## What is expected
Beneath this task are records; print exactly the stretch of them from the line with "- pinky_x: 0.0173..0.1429" through the line with "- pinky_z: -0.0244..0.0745", both ends included.

## Exercise data
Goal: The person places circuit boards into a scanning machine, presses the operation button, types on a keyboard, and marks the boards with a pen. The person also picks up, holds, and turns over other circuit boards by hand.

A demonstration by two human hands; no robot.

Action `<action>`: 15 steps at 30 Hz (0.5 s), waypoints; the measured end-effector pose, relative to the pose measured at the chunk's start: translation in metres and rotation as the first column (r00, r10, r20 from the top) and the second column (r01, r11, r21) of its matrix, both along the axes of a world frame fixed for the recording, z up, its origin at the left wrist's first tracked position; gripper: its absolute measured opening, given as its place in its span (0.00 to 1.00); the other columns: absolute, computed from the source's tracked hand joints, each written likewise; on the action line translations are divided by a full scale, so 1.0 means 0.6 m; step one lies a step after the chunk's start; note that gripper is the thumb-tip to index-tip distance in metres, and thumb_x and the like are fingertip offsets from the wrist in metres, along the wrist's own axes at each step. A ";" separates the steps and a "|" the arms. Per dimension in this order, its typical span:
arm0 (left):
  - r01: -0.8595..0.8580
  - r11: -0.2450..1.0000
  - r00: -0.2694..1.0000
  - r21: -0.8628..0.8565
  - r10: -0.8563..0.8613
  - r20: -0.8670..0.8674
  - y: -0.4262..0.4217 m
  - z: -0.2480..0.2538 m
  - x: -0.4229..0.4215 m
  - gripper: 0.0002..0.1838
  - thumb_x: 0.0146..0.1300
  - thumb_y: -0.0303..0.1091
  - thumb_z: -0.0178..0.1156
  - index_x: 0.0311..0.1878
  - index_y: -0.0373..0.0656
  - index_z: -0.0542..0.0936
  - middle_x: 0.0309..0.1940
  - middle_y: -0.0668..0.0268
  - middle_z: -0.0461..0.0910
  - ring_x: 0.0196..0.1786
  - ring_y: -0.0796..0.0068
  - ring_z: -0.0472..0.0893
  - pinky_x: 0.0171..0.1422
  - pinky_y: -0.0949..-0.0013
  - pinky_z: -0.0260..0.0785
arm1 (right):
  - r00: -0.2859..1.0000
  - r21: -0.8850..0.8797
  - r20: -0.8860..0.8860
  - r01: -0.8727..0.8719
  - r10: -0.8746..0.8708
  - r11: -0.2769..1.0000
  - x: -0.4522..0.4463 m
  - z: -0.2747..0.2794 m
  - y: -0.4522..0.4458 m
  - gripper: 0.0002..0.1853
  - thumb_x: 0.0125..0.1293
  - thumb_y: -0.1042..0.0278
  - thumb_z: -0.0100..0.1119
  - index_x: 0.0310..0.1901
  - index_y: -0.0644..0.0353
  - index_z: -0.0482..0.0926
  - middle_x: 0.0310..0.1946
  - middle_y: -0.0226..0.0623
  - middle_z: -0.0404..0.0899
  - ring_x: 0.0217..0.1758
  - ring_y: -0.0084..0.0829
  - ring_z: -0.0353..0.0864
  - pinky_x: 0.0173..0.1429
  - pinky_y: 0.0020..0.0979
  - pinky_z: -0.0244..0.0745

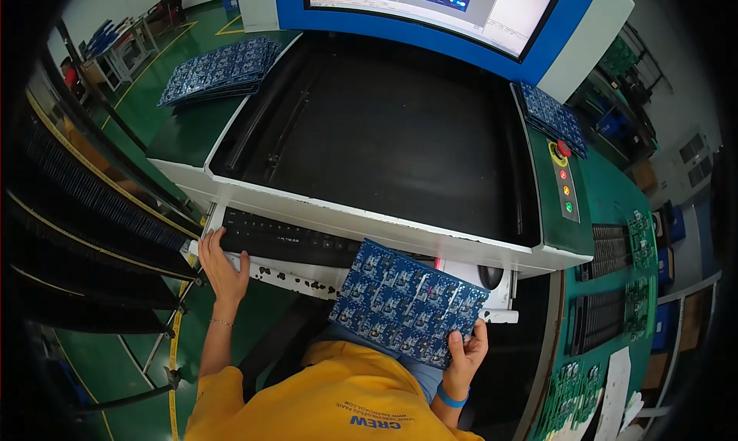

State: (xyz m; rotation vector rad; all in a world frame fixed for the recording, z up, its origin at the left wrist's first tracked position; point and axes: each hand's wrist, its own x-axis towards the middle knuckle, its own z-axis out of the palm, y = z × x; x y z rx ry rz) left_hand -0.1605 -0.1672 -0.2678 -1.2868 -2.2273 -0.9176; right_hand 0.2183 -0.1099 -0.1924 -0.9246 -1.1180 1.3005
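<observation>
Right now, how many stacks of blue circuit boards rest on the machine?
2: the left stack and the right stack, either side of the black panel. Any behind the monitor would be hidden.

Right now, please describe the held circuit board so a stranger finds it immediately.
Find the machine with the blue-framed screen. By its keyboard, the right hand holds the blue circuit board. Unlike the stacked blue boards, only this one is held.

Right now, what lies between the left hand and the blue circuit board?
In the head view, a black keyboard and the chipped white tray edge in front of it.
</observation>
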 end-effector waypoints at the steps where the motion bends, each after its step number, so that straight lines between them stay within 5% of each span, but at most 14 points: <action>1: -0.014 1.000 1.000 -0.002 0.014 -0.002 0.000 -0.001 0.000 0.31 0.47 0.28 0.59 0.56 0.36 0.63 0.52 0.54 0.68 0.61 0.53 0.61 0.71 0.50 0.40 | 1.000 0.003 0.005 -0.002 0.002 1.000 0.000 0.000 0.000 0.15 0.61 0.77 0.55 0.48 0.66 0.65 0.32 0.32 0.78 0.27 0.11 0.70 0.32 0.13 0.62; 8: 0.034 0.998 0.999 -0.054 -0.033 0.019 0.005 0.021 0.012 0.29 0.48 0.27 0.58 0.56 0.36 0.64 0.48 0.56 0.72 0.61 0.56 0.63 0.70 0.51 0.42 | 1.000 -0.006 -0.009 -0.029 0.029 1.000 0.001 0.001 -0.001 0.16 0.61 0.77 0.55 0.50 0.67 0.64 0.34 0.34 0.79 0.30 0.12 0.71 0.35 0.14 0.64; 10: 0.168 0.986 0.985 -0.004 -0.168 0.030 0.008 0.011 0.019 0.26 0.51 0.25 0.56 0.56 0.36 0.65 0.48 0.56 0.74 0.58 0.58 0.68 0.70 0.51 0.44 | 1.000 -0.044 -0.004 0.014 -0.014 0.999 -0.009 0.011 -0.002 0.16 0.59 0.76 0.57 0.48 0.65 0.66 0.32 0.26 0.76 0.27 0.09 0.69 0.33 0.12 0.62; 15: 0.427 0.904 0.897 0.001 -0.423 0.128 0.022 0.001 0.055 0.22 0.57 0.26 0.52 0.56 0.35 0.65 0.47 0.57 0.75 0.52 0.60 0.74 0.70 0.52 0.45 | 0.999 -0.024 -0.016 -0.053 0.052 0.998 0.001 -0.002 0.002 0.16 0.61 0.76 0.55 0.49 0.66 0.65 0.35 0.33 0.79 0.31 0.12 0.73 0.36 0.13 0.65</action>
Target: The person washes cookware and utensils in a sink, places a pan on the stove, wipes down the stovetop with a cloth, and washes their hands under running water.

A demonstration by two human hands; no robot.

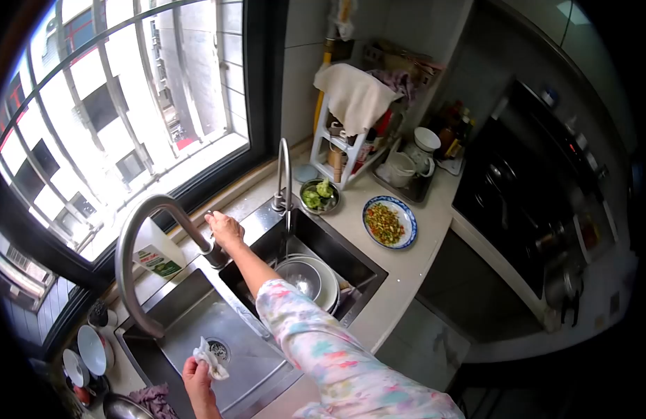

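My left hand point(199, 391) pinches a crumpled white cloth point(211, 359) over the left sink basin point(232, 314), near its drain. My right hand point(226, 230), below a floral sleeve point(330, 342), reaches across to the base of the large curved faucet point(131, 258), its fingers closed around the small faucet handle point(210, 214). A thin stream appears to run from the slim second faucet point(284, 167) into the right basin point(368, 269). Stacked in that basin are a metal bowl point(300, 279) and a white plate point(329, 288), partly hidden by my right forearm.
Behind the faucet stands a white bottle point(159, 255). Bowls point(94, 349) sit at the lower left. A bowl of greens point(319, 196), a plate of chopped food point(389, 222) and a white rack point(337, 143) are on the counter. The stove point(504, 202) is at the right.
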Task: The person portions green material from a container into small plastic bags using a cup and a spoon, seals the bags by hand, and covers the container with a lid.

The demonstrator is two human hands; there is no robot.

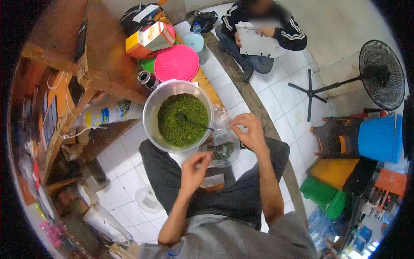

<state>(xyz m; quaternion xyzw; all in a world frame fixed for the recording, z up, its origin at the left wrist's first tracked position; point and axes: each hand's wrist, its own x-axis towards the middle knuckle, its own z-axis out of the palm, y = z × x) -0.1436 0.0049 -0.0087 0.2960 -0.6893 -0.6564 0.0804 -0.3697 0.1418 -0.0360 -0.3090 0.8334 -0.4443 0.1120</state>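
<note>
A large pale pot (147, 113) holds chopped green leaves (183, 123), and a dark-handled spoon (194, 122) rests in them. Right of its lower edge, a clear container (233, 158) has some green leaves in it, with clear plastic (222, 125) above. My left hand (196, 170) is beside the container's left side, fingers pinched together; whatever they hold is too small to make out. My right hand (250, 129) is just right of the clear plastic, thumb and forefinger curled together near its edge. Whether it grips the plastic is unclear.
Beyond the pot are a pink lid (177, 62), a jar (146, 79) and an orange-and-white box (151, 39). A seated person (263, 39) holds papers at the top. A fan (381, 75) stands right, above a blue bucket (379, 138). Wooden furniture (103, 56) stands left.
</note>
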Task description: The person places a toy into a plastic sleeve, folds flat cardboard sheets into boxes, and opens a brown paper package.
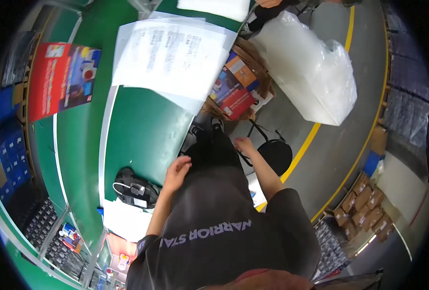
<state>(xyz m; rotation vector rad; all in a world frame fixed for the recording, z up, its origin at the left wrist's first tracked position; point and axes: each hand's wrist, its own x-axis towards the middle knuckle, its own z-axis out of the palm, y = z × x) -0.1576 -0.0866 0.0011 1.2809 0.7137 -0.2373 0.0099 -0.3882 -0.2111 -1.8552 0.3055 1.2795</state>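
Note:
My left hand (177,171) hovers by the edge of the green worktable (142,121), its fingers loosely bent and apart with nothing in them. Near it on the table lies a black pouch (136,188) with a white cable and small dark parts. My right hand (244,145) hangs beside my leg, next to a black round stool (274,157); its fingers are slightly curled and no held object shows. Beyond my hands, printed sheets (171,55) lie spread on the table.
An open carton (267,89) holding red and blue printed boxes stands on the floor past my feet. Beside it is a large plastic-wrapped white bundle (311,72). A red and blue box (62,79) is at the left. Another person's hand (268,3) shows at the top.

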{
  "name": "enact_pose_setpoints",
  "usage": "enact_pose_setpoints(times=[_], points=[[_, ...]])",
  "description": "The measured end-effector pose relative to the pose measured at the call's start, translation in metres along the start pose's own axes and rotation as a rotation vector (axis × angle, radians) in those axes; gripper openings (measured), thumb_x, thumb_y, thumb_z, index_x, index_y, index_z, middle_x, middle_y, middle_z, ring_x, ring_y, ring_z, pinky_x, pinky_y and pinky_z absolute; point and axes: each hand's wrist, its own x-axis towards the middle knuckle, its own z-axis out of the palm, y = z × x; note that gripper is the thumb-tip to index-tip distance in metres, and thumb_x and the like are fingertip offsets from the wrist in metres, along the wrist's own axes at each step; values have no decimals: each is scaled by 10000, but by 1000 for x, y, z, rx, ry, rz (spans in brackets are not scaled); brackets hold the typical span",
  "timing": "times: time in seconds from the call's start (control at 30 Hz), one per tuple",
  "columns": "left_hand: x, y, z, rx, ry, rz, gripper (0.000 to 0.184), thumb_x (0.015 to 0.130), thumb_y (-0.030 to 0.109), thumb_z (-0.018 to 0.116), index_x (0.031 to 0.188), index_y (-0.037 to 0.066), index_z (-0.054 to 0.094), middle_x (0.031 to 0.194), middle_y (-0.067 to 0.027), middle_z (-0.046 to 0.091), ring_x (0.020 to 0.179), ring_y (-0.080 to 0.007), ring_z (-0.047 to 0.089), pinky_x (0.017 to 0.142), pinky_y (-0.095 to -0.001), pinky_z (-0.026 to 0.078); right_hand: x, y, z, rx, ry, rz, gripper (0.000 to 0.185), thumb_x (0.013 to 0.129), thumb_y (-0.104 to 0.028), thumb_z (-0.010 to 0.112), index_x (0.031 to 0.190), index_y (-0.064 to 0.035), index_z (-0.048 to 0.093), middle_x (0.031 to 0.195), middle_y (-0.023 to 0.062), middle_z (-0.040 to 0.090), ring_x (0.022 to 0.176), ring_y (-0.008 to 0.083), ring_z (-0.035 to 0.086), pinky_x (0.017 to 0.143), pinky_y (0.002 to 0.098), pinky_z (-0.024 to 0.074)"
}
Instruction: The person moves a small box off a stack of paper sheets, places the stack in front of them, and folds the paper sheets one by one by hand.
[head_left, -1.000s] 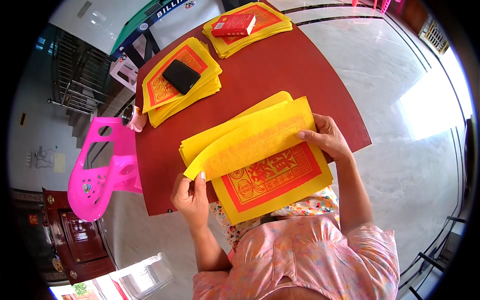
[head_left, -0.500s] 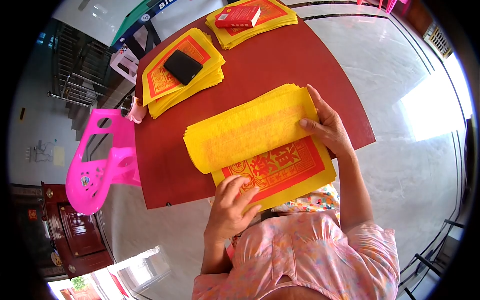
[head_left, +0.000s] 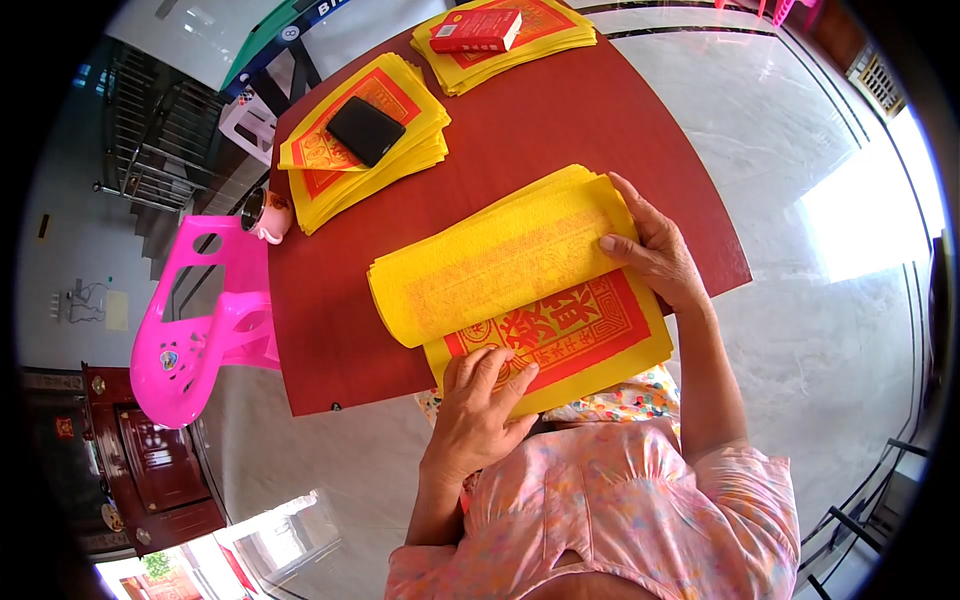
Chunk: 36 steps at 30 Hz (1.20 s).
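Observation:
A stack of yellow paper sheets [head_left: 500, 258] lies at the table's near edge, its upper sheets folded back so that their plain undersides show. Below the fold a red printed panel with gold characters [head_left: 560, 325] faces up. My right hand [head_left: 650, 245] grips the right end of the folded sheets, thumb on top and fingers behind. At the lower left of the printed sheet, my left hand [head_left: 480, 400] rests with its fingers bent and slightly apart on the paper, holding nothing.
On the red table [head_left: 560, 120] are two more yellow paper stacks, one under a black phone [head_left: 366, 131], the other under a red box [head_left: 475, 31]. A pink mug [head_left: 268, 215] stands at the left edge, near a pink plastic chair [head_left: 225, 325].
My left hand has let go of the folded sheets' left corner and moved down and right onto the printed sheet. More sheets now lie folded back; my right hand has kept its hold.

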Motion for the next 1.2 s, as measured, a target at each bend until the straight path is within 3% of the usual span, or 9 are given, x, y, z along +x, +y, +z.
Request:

## The answer
  - pinky_x: 0.0173..0.1429
  - pinky_y: 0.0020..0.0979
  - pinky_z: -0.0244..0.0745

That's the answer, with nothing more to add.